» **WHAT IS NEEDED**:
Retype exactly the lines that run from the start of the data to the line holding "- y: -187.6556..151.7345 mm", including both, and only those.

:::

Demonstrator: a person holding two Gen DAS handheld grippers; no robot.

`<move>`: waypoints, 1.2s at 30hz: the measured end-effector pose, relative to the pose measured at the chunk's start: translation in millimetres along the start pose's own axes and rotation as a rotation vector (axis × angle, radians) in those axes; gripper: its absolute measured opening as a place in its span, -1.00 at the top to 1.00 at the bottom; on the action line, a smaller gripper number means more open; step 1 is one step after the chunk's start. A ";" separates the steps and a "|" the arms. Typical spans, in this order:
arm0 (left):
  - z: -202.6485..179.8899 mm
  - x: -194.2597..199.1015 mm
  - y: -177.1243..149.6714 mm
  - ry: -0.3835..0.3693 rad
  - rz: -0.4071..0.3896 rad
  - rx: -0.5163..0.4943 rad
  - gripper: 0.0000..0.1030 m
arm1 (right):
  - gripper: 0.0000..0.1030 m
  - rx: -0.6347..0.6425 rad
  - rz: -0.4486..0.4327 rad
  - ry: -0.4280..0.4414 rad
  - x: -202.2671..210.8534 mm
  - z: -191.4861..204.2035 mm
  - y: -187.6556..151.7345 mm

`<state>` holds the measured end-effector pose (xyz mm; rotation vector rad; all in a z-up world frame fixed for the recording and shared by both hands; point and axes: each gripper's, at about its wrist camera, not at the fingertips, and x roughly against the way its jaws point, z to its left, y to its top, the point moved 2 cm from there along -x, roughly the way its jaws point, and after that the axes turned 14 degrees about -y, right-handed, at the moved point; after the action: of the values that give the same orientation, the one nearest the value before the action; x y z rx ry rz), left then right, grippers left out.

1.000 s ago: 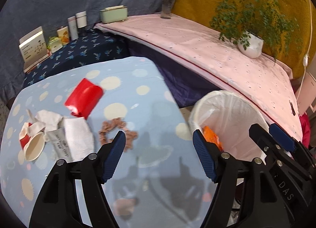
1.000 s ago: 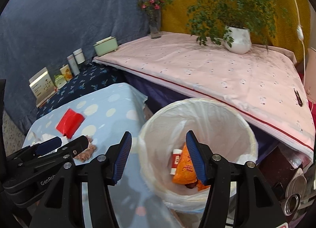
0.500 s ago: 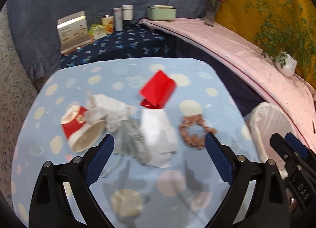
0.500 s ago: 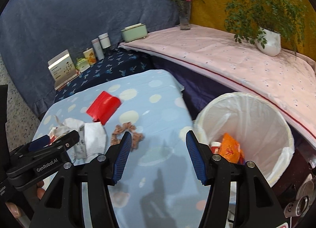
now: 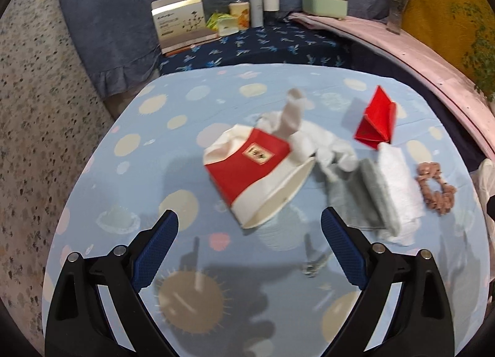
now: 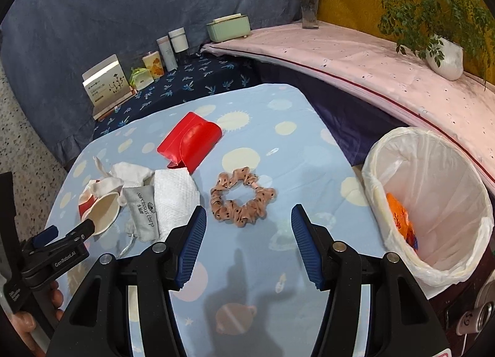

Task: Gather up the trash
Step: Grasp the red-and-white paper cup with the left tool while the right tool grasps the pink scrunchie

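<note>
A crushed red-and-white paper cup (image 5: 256, 171) lies on its side on the blue spotted tablecloth (image 5: 130, 171). My left gripper (image 5: 249, 227) is open wide just in front of it, holding nothing. Beside the cup lie a crumpled white tissue (image 5: 312, 137), a grey pouch (image 5: 355, 193), a white paper towel (image 5: 399, 183) and a red box (image 5: 377, 118). My right gripper (image 6: 247, 217) is open and empty just short of a brown dotted scrunchie (image 6: 243, 199). The white-lined trash bin (image 6: 439, 177) stands at the right, with an orange wrapper (image 6: 402, 220) inside.
Along the back a dark shelf (image 6: 191, 84) carries a box, bottles and a green tin (image 6: 229, 27). A pink-covered bench (image 6: 371, 59) holds a vase and a potted plant (image 6: 445, 56). Speckled floor (image 5: 37, 109) lies left of the table. A hand (image 6: 24, 323) holds the left gripper.
Both grippers swung left, away from the bin and over the table. The left one now faces the cup with wider jaws; the right one now faces the scrunchie.
</note>
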<state>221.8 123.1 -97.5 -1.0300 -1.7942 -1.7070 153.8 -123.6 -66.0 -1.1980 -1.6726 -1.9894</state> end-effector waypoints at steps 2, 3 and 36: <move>9.4 -4.4 -0.7 0.006 0.003 0.018 -0.70 | -0.08 0.006 0.007 -0.001 -4.0 6.0 -1.0; 12.6 -6.5 -0.3 0.009 0.004 0.022 -0.70 | -0.08 0.009 0.010 -0.003 -6.0 7.8 -1.4; -4.0 36.7 48.9 -0.154 -0.099 0.032 0.96 | -0.07 0.014 0.044 -0.027 -38.6 16.3 9.5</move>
<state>236.1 124.3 -37.9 -1.1022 -1.9936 -1.6906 190.7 -122.6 -88.0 -1.2514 -1.6550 -1.9413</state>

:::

» **WRITTEN RESPONSE**:
Demonstrator: a person holding two Gen DAS handheld grippers; no robot.

`<move>`: waypoints, 1.2s at 30hz: the measured end-effector pose, relative to the pose measured at the chunk's start: translation in millimetres along the start pose's own axes and rotation as a rotation vector (axis × angle, radians) in those axes; gripper: its absolute measured opening as a place in its span, -1.00 at the top to 1.00 at the bottom; on the action line, a smaller gripper number means more open; step 1 is one step after the chunk's start. A ";" separates the steps and a "|" the arms. Typical spans, in this order:
arm0 (left):
  - z: -202.6485..179.8899 mm
  - x: -194.2597..199.1015 mm
  - y: -177.1243..149.6714 mm
  - ry: -0.3835..0.3693 rad
  - rz: -0.4071..0.3896 rad
  - rx: -0.5163..0.4943 rad
  - gripper: 0.0000..0.1030 m
arm1 (right):
  - gripper: 0.0000..0.1030 m
  - rx: -0.6347..0.6425 rad
  - rz: -0.4486..0.4327 rad
  - ry: -0.4280..0.4414 rad
  - x: -202.2671..210.8534 mm
  - z: -191.4861..204.2035 mm
  - y: -187.6556..151.7345 mm

No more work is needed for this exercise.